▶ _Task statement_
Pull each line containing "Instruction" from the data.
+++ Materials provided
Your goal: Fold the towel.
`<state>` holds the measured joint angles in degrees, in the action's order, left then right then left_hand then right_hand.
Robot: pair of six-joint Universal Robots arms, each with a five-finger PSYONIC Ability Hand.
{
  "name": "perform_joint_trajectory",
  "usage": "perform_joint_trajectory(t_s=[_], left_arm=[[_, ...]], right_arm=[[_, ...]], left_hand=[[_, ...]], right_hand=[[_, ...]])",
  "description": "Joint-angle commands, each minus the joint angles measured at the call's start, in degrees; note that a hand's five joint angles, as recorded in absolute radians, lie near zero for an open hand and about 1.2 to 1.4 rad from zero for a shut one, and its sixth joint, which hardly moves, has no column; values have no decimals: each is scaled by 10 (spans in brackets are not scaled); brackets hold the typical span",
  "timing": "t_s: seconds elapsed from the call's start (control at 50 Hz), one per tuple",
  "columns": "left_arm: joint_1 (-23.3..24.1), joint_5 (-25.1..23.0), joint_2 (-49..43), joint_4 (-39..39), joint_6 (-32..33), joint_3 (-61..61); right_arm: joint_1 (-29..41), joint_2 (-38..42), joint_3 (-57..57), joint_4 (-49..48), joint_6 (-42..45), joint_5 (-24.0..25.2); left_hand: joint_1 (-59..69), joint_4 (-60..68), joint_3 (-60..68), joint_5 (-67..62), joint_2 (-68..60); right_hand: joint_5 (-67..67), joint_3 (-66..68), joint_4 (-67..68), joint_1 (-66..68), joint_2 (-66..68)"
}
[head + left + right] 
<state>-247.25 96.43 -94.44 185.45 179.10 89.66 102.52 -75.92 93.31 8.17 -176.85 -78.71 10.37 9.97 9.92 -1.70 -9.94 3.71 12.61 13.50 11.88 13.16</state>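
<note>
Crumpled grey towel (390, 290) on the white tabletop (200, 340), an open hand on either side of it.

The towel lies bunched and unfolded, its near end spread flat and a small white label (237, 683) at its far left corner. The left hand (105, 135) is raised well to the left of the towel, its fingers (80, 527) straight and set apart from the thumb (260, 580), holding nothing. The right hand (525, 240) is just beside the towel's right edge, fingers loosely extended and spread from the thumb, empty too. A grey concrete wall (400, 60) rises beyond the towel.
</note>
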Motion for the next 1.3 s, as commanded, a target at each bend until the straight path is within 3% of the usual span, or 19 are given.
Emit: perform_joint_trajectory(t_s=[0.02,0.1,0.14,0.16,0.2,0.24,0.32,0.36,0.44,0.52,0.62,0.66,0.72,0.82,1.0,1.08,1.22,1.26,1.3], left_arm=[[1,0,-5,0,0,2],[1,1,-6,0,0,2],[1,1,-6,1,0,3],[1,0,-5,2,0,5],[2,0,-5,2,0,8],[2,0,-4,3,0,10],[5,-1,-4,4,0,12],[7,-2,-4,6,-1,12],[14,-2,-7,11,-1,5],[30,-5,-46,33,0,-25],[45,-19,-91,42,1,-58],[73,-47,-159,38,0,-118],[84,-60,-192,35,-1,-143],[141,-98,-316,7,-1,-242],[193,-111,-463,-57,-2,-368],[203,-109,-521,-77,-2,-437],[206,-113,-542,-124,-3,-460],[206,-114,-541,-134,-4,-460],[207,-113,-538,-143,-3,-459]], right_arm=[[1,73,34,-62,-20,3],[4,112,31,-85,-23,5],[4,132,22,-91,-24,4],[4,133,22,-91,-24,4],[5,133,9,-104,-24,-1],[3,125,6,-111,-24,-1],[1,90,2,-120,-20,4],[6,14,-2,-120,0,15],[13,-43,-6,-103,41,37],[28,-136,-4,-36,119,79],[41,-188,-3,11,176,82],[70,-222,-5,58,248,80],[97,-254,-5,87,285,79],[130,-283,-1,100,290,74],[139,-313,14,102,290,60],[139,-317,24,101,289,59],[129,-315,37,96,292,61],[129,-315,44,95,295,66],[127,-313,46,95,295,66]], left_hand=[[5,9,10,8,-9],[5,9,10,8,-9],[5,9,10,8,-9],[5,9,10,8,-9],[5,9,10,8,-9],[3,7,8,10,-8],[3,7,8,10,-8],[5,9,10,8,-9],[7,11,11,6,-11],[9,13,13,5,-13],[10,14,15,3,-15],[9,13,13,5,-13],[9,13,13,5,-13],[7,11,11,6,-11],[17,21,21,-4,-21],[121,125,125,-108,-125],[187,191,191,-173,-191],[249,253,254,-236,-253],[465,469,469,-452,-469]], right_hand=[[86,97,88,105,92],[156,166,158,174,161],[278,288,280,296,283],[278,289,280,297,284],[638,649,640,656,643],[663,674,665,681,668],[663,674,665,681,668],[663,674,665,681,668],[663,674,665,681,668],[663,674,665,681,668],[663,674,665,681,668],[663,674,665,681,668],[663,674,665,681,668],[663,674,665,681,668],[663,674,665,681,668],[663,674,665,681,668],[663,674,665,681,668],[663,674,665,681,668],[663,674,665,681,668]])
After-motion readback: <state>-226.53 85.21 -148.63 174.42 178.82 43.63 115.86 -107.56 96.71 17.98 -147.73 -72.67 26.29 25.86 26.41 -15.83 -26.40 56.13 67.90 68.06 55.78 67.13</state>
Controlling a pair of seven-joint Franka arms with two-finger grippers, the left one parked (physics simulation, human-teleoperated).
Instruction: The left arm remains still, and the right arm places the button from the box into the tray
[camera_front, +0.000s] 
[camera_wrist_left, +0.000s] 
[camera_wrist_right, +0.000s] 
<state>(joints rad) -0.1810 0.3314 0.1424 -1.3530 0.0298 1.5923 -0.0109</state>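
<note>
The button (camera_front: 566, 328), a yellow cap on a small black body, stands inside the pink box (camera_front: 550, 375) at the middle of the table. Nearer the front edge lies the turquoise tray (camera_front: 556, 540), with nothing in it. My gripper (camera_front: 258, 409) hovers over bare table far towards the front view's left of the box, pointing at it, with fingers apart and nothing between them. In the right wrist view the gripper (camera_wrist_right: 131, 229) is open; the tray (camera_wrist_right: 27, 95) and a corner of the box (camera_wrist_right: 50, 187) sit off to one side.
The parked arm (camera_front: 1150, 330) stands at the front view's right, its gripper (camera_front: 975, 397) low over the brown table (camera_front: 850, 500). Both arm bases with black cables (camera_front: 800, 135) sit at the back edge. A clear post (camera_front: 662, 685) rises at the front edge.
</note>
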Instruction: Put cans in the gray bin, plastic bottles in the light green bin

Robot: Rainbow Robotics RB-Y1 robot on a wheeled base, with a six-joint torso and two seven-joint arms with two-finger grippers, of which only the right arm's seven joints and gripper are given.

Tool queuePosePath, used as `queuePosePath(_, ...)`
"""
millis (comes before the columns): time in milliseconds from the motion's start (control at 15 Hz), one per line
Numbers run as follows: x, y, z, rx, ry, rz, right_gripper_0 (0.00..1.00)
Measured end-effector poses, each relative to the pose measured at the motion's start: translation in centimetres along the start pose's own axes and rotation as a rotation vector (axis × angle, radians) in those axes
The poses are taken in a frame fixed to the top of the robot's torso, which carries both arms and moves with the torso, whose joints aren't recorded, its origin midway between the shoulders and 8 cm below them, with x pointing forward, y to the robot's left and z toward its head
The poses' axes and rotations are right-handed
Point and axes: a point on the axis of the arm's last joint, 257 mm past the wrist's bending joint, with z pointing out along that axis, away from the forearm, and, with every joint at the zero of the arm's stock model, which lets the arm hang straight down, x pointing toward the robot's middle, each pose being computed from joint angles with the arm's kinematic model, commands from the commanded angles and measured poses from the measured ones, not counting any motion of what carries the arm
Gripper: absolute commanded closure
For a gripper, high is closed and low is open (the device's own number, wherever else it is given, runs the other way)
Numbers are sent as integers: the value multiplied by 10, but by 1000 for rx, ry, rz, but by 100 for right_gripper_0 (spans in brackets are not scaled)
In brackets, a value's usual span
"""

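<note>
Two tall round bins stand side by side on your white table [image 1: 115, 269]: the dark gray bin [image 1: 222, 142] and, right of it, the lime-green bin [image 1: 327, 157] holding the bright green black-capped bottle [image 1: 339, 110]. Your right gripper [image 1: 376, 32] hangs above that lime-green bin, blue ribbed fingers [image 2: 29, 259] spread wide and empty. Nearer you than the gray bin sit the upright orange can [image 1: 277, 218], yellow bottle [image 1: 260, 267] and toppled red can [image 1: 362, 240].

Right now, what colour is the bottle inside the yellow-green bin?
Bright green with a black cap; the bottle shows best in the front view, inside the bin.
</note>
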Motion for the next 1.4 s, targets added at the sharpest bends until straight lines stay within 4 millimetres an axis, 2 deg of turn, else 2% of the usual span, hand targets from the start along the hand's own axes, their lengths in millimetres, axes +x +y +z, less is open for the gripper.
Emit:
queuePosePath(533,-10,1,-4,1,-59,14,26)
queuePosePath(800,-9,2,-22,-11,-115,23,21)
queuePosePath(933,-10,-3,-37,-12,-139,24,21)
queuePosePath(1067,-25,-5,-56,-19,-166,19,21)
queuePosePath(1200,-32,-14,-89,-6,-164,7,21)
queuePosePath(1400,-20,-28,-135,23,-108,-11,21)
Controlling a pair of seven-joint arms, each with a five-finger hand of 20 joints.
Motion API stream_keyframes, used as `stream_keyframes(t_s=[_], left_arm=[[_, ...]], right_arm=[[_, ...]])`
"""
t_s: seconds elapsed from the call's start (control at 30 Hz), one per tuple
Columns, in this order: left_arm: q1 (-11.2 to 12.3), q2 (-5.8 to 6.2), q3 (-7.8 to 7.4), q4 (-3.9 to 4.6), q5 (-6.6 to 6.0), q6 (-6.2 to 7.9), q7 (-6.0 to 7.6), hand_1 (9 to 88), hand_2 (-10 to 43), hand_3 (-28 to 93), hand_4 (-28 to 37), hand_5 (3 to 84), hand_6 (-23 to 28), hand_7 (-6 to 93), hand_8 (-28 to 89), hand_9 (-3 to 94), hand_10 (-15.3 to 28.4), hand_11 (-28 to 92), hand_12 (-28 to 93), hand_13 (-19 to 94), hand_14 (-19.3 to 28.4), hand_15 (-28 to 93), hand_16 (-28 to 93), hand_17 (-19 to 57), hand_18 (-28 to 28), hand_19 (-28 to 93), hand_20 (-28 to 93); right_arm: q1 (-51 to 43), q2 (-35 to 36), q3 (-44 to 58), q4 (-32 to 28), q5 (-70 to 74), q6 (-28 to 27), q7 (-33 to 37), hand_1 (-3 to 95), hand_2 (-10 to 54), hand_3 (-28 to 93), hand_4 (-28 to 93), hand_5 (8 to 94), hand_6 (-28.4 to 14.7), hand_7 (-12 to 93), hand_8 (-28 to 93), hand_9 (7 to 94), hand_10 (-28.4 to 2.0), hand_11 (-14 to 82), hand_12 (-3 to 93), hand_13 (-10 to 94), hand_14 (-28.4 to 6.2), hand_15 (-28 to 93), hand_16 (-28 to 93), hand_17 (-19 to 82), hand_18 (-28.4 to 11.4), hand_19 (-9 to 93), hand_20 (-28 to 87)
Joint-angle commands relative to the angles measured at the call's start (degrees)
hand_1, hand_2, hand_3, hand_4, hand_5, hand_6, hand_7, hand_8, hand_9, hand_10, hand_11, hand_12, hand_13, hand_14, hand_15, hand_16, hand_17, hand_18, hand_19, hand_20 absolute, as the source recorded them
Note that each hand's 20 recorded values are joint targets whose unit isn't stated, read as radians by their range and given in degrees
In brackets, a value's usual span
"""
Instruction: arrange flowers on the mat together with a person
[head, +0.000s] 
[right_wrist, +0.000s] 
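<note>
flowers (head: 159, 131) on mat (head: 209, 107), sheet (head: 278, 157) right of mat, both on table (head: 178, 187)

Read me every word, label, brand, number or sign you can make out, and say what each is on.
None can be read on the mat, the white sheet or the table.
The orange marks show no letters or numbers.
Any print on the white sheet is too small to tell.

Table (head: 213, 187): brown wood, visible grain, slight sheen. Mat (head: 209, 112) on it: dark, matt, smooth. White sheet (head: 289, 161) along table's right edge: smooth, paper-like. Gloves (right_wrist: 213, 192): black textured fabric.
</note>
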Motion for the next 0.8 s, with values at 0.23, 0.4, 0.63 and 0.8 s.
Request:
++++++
▶ _Solution for this task_
Instruction: The left arm remains still, and the right arm places the button from the box into the tray
Instruction: Put cans in the gray bin, plastic bottles in the light green bin
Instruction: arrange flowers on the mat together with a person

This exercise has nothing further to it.